* **EXERCISE BRIEF**: Retype word for word the line containing "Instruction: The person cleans" and each line that follows it in the records below, through the last one, with no pictures.

Collection entries:

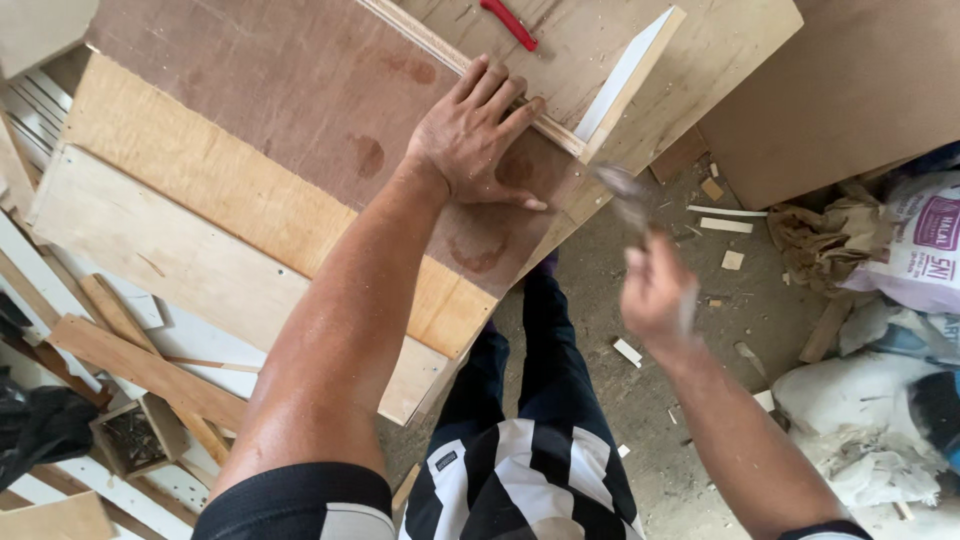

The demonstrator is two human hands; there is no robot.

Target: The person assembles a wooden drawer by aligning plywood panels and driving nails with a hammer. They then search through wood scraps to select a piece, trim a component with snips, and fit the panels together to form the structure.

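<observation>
My left hand lies flat, fingers spread, on a reddish-brown plywood sheet, pressing near a thin wooden strip along its edge. My right hand is blurred with motion and grips a hammer whose metal head hangs just off the sheet's corner. Under the sheet are lighter plywood boards. A white strip stands along the far board's edge.
A red-handled tool lies on the far board. Wood offcuts litter the concrete floor. Sacks and crumpled paper pile at the right. Timber slats and a small box of nails sit at the left.
</observation>
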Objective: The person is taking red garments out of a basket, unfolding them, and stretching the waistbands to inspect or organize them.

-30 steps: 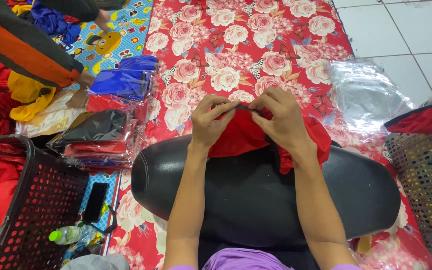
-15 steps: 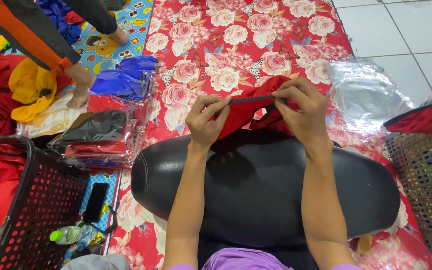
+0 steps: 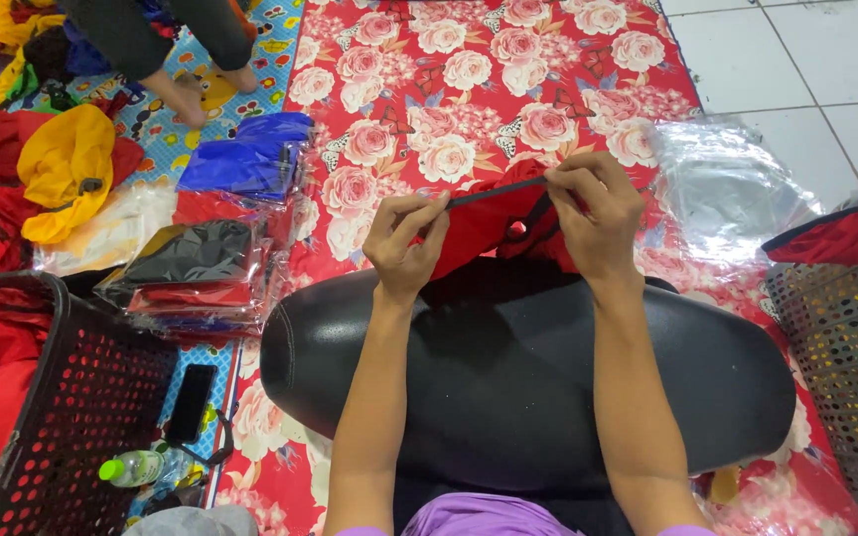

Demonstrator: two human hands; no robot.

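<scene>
A perforated black plastic basket (image 3: 71, 417) stands at the left, beside a stack of glossy bagged garments (image 3: 201, 273). The left hand (image 3: 407, 238) pinches one end of a thin dark strap (image 3: 494, 195) on the soft red fabric garment (image 3: 489, 223); the right hand (image 3: 593, 213) pinches the other. The strap runs taut, left-to-right, rising slightly rightward, above the smooth black oval cushion (image 3: 508, 377). Crinkled clear plastic bags (image 3: 727, 189) lie right.
</scene>
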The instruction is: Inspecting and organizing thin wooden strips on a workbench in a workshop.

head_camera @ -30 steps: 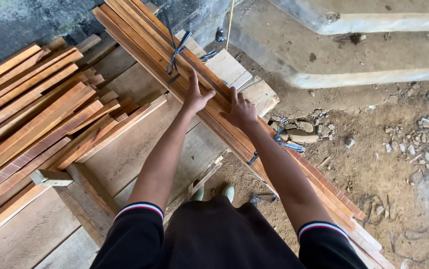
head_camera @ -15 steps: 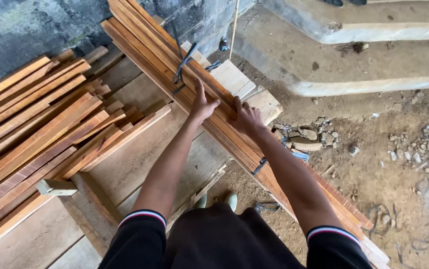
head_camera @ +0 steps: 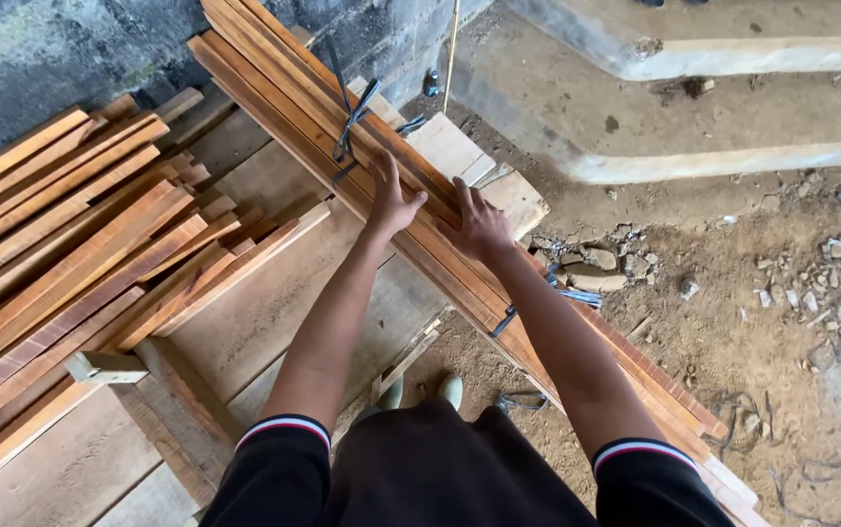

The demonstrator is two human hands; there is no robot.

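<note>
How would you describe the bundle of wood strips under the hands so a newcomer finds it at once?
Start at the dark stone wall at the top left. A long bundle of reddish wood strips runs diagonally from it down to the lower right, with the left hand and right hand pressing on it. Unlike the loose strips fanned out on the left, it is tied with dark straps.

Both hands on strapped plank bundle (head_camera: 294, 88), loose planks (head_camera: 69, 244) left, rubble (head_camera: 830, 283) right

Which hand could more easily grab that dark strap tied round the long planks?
Probably the left hand. It lies on the bundle of planks closer to the dark strap; the right hand rests lower down the bundle, farther from it.
</note>
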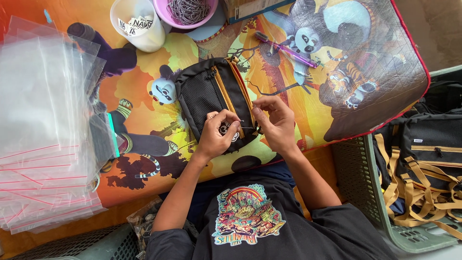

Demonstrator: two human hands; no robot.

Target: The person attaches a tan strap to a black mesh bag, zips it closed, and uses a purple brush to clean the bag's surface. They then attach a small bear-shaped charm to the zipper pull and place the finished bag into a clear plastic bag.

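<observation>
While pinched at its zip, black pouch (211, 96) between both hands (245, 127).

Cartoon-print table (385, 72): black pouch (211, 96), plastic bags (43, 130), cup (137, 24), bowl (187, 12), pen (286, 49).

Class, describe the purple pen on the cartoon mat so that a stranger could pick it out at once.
Start at the colourful cartoon mat covering the table. Look above the small black pouch that both hands are working on, toward the mat's upper middle. The purple pen lies there at a slant, the only slim purple stick, unlike the round white cup and pink bowl.
</observation>
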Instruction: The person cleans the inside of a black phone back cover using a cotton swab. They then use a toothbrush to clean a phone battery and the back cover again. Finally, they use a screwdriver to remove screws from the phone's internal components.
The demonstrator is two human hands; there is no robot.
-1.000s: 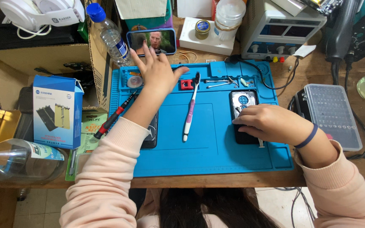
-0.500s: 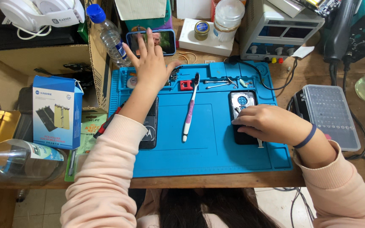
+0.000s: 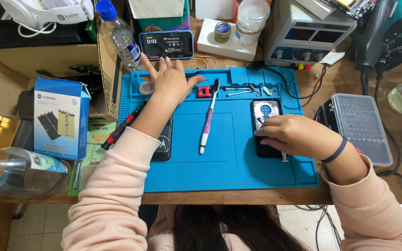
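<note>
Fingers (image 3: pixel 166 62) of left hand (image 3: pixel 170 83) near propped phone (image 3: pixel 166 44) — right hand (image 3: pixel 294 135) on opened phone (image 3: pixel 266 111).

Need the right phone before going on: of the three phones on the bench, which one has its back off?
The phone under the right hand, on the mat's right side: its insides show. The propped phone shows a lit screen; the black phone under the left forearm is closed.
</note>
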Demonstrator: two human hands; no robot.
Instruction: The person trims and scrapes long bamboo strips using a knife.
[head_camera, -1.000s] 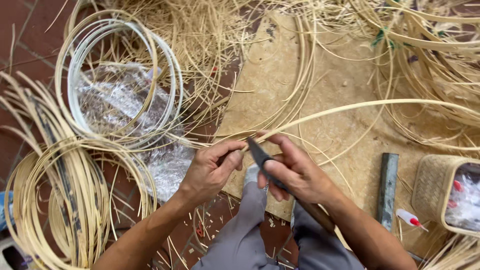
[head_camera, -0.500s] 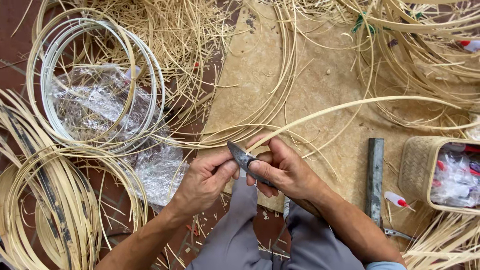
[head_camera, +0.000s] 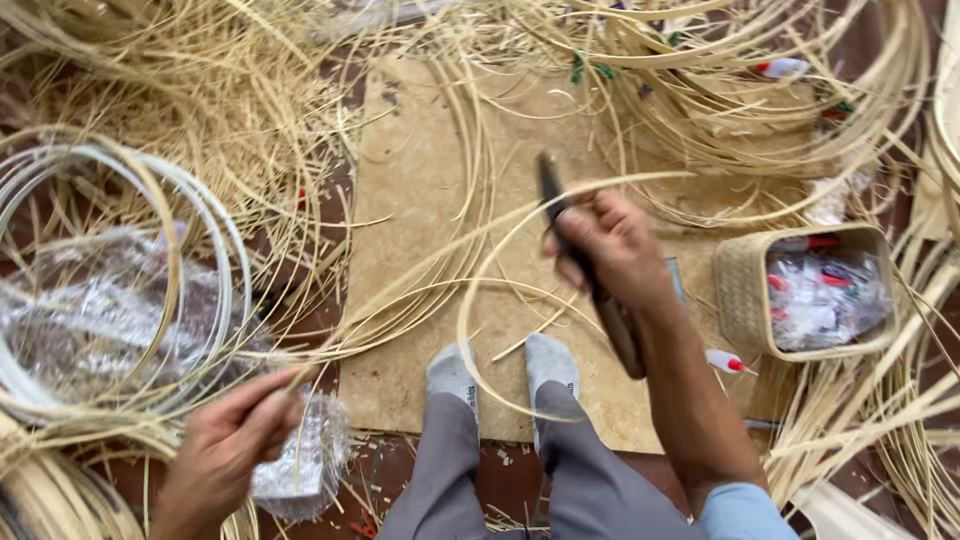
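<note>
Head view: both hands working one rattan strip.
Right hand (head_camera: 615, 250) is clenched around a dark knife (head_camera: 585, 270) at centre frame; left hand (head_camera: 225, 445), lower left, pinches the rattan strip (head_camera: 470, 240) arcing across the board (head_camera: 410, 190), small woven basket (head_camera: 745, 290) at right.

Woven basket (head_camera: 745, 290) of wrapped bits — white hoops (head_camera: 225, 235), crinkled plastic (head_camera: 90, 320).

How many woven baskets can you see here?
1. A small woven basket sits on the floor right of the right hand, holding plastic-wrapped items. Others may be hidden under the cane strips.
</note>
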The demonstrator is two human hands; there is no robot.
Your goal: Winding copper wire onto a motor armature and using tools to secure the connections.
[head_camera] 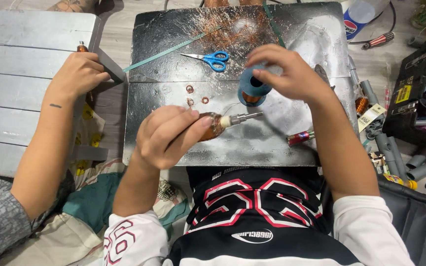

* **RESULT**:
Instruction: The person cleans the inside of a black phone back cover using a cotton swab. They then use a toothbrush to clean a phone battery and the back cover again. Finally, they use a screwdriver to remove screws from the phone's internal components.
The demonstrator is two human hands; there is no robot.
-1.000s: 
-0.500s: 
+0.000s: 
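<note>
Fingers (image 3: pixel 166 62) of left hand (image 3: pixel 170 83) near propped phone (image 3: pixel 166 44) — right hand (image 3: pixel 294 135) on opened phone (image 3: pixel 266 111).

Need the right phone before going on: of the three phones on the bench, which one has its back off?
The phone under the right hand, on the mat's right side: its insides show. The propped phone shows a lit screen; the black phone under the left forearm is closed.
</note>
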Demonstrator: two human hands; no robot.
Instruction: The person trims and scrapes long bamboo strips using a knife.
[head_camera, -1.000s] 
[head_camera, -0.500s] 
[head_camera, +0.000s] 
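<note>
Head view: both hands working one rattan strip.
Right hand (head_camera: 615, 250) is clenched around a dark knife (head_camera: 585, 270) at centre frame; left hand (head_camera: 225, 445), lower left, pinches the rattan strip (head_camera: 470, 240) arcing across the board (head_camera: 410, 190), small woven basket (head_camera: 745, 290) at right.

Woven basket (head_camera: 745, 290) of wrapped bits — white hoops (head_camera: 225, 235), crinkled plastic (head_camera: 90, 320).

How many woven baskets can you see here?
1. A small woven basket sits on the floor right of the right hand, holding plastic-wrapped items. Others may be hidden under the cane strips.
</note>
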The demonstrator is two human hands; there is no robot.
Your goal: Winding copper wire onto a motor armature and using tools to secure the connections.
[head_camera] 

What the exercise asked for is now complete.